1) Tower Demand

Liechtenstein introduced the "Cooling Tower" equation in 1943 and he used Merkel theory in conjunction with differential and fundamental equations to define cooling tower boundary conditions. The resulting dimensionless groups related the variables for heat and mass transfer on the counter flow type tower. Liechtenstein determined by experimental testing that his equation did not fully account for the air mass rate or velocity. He also implies in the original paper that tests conducted at the University of California suggested a variation in the tower characteristic due to the inlet water temperature. A method is given for adjusting the tower characteristic for the effect. Several investigators have substantiated the effect of hot water temperature and air velocity on the counter flow tower.

The Merkel equation is used to calculate the thermal demand based on the design temperature and selected liquid-to-gas ratios (L/G). The value of KaV/L becomes a measure of the order of difficulty for the liquid cooling requirements. The design temperature and L/G relate the thermal demand to the MTD (Mean Temperature Difference) used in any heat transfer problem. As stated by Liechtenstein the use of his method required a laborious trial-and-error graphical integration solution for tower design. During his employment with the Foster-Wheeler Corporation, he published a limited edition of "Cooling Tower Black Book" in 1943. The tower demand calculations were incorporated into a volume of curves eliminating the need for tedious busy work. For many years the publication was the industry standard for evaluating and predicting the performance of tower.

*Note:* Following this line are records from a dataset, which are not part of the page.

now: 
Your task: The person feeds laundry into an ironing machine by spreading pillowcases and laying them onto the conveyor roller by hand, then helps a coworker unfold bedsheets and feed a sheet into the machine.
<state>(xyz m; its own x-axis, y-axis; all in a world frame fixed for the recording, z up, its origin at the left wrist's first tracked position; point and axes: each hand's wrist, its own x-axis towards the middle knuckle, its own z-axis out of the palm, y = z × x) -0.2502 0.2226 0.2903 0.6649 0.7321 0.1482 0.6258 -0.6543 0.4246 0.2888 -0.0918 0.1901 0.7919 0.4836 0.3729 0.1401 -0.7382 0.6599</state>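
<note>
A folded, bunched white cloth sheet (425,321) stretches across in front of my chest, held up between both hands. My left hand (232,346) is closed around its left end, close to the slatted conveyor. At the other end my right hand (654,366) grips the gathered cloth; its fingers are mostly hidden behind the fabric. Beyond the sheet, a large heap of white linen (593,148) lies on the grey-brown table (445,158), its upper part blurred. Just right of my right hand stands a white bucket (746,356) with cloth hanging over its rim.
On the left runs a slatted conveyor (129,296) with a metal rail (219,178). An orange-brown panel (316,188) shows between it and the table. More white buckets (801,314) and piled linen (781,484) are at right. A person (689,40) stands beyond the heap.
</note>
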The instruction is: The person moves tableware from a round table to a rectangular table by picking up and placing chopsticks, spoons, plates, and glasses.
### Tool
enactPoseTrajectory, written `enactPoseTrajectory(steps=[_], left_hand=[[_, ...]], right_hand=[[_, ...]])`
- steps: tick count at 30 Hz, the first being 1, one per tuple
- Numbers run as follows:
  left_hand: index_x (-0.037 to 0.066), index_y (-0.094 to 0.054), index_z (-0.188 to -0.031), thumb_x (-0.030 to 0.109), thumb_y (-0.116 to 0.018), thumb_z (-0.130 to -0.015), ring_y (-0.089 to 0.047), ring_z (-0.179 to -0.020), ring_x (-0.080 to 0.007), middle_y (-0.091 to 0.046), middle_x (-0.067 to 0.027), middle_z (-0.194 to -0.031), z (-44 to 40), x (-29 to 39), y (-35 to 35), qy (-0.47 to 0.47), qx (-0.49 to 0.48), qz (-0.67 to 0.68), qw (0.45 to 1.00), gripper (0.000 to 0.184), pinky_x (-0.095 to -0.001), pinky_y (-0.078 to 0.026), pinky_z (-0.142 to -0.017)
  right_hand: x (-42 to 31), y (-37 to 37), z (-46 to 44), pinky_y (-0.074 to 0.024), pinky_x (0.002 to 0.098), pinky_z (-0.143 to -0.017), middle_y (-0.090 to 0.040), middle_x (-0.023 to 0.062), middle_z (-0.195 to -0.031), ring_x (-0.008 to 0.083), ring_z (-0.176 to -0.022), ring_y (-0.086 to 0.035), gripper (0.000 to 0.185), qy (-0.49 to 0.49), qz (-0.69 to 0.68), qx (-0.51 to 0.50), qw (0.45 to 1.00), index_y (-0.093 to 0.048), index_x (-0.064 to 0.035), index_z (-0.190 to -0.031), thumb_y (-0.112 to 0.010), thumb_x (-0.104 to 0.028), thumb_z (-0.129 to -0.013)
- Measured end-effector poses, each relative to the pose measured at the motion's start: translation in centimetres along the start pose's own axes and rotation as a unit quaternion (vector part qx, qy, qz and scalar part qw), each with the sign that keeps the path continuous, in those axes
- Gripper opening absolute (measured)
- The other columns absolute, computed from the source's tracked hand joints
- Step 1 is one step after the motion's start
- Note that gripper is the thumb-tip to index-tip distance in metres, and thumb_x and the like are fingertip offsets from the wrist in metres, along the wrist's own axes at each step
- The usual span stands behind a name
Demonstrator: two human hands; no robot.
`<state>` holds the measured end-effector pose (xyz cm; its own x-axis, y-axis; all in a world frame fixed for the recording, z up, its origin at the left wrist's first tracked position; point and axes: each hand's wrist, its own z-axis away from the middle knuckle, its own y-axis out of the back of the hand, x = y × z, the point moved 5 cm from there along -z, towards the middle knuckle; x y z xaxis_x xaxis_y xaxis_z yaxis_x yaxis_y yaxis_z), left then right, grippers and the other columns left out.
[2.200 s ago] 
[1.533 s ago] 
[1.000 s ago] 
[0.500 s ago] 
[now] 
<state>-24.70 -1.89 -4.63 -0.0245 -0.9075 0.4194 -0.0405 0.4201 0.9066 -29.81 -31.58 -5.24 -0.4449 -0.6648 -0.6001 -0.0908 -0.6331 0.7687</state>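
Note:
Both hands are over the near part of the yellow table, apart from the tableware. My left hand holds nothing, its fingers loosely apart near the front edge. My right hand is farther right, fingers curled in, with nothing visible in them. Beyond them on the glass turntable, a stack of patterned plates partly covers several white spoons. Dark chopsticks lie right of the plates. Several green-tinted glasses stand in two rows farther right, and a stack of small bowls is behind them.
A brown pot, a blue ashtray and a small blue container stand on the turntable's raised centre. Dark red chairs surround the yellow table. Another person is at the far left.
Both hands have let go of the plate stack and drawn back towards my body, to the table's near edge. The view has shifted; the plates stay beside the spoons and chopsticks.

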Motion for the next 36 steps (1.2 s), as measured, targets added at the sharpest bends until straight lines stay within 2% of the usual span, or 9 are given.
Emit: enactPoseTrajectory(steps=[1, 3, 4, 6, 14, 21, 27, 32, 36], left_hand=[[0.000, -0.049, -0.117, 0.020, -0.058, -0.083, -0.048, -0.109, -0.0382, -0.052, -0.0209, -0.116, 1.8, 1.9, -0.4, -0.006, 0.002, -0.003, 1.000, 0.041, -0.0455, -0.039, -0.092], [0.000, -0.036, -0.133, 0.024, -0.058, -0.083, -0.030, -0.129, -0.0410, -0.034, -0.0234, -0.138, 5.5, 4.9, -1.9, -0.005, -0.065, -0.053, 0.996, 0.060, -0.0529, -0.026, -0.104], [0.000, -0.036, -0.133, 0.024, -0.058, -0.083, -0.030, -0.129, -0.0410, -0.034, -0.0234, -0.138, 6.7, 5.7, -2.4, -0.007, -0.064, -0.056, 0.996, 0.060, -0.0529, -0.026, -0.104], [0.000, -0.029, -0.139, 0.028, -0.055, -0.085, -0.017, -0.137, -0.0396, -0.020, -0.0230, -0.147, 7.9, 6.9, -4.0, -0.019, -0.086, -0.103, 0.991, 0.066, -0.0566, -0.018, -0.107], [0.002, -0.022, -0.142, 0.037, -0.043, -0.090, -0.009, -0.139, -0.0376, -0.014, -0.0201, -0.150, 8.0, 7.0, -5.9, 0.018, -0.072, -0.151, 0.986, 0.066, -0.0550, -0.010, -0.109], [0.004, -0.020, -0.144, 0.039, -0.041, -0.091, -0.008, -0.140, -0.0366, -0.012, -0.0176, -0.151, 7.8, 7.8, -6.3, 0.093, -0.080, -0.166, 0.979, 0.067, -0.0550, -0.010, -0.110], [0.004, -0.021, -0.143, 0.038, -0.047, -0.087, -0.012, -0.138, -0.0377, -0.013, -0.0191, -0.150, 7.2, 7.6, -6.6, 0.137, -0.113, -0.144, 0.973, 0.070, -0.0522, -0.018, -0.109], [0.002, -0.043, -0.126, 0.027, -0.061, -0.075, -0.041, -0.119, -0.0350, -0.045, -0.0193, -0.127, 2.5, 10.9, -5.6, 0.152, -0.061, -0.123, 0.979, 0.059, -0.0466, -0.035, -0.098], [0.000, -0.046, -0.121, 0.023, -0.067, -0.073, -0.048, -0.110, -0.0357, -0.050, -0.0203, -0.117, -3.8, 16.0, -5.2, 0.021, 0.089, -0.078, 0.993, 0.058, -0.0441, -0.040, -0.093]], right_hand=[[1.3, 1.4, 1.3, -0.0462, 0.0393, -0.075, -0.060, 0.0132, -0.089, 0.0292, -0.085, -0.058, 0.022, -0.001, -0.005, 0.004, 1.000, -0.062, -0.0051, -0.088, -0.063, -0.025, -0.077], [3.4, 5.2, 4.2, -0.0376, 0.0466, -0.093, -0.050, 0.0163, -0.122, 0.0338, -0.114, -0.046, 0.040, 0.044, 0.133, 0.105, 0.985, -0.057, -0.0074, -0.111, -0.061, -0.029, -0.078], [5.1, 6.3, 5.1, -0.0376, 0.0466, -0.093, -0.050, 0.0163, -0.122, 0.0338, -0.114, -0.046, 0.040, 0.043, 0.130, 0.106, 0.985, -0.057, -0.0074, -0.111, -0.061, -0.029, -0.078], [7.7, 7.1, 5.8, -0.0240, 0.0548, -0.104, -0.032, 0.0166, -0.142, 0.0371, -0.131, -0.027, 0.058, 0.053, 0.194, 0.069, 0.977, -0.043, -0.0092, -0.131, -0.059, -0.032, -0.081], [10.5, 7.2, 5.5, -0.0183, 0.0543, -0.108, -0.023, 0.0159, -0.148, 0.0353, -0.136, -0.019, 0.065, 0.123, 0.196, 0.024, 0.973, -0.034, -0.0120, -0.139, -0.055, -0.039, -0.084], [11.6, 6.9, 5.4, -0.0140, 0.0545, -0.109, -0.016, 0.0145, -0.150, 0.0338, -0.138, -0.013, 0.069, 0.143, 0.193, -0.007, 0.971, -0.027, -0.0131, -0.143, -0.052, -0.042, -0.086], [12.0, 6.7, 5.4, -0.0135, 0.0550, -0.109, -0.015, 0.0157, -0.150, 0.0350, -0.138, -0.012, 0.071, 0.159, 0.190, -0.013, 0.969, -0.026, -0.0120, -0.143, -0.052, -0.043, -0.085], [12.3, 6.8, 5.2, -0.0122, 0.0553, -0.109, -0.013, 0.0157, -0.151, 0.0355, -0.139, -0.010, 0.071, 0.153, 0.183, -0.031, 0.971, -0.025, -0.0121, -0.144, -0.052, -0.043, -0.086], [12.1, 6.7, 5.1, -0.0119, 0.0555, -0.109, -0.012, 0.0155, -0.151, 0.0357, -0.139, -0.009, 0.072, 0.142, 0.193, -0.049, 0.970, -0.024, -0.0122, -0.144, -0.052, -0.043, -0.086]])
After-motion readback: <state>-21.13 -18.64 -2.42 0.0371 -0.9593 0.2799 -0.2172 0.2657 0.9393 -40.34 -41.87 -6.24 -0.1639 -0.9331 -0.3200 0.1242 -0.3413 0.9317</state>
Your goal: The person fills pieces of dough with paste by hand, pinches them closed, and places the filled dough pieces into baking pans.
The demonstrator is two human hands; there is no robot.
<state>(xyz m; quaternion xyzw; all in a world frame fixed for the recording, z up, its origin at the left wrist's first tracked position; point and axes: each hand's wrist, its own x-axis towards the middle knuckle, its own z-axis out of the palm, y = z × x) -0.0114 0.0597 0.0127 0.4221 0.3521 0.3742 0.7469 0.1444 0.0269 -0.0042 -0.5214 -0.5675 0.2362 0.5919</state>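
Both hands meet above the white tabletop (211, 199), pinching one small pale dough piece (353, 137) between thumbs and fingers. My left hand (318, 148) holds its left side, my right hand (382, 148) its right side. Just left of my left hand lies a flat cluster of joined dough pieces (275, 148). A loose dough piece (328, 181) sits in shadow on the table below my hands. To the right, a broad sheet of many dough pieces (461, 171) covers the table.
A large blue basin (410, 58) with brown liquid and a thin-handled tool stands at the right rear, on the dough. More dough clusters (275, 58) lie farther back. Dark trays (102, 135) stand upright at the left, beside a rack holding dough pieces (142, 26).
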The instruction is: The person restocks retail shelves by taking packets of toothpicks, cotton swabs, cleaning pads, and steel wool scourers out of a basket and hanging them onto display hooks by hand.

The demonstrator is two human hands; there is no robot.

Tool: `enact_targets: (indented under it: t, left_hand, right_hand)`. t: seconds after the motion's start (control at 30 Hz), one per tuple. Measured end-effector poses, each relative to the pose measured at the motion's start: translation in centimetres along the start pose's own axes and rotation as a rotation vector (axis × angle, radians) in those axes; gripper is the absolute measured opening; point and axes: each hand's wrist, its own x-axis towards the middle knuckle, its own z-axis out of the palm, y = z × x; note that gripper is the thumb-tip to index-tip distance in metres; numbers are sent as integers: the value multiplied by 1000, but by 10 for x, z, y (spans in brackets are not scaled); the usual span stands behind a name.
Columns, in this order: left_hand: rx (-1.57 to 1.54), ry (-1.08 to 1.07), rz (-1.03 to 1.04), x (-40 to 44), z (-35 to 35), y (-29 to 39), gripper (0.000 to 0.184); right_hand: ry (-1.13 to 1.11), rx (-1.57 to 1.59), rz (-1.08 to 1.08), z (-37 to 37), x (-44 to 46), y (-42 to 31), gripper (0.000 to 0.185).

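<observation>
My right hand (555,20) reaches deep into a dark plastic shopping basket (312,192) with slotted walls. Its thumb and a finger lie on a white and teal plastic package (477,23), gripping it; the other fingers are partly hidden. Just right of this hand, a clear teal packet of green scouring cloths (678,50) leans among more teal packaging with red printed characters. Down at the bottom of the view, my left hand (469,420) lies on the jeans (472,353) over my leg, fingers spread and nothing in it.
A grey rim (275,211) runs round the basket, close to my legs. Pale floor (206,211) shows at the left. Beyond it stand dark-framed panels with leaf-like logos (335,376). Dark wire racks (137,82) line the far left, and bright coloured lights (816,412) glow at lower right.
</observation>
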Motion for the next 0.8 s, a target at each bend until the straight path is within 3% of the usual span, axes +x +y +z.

A similar publication entitled "Counter Flow Cooling Tower Performance" was released during 1957 by J. F. Pritchard and Co. of California. The so-called "Brown Book" presented a change in format to a multi-cycle log plot. This format allows the cooling tower characteristic curves to be plotted as straight lines. The publication include cooling tower design data for various types of counter flow fill. Design procedures and factors affecting cooling tower selection and performance are discussed.

With the advent of the computer age the Cooling Tower Institute published the "Blue Book" entitled "Cooling Tower Performance Curves" in 1967. The availability and use of the computer allowed the Performance and Technology Committee to investigate several methods of numerical integration to solve the basic equation. The Tchebycheff method was selected as being of adequate consistency and accuracy for the proposed volume. The CTI curves were calculated and plotted by computer over a large span of temperature and operating conditions. The curves are plotted with the thermal demand, KaV/L as a function of the liquid-to-gas ratio, L/G. The approach lines (tw₁ - WBT) are shown as parameters. The curves contain a set of 821 curves, giving the values of KaV/L for 40 wet bulb temperature, 21 cooling ranges and 35 approaches.

2) Tower Characteristic

An equation form used to analyze the thermal performance capability of a specified cooling tower was required. Currently, the following equation is widely accepted and is a very useful to be able to superimpose on each demand curve, since KaV/L vs. L/G relationship is a linear function on log-log demand curve.

KaV/L = C (L/G)^-m

where,

KaV/L=Tower Characteristic, as determined by Merkel equation
C=Constant related to the cooling tower design, or the intercept of the characteristic curve at L/G=1.0
m=Exponent related to the cooling tower design (called slope), determined from the test data

The characteristic curve may be determined in one of the following three ways;

(1) If still applicable and available, the vendor supplied characteristic curve may be used. In all cases the slope of this curve can be taken as the slope of the operating curve.
(2) Determine by field testing one characteristic point and draw the characteristic curve through this point parallel to the original characteristic curve, or a line through this point with the proper slope (- 0.5 to - 0.8).
(3) Determine by field testing at least two characteristic points at different L/G ratios. The line through these two points is the characteristic curve. The slope of this line should fall within the expected range, and serves as a check on the accuracy of the measurement.

A characteristic point is experimentally determined by first measuring the wet bulb temperature, air discharge temperature, and cooling water inlet and outlet temperature. The L/G ratio is then calculated as follows;

(1) It may be safely assumed that the air discharge is saturated. Therefore, the air discharge is at its wet bulb. Knowing wet bulb temperature at the inlet of tower, the enthalpy increase of the air stream can be obtained from a psychrometric chart. Air and water flow rates have to be in the proper range for uniform flow distribution. In case of recirculation of the air discharge, the inlet wet bulb may be 1 or 2^oF above the atmospheric wet bulb temperature.
(2) From a heat and mass balance the dry air rate and the prevailing L/G ratio in the tower can be calculated [L/G = D ha / (Cw x (tw₂ - tw₁))]

Next, the corresponding KaV/L value has to be established. This is simply done by plotting the calculated L/G and approach on the demand curve for the proper wet bulb and range.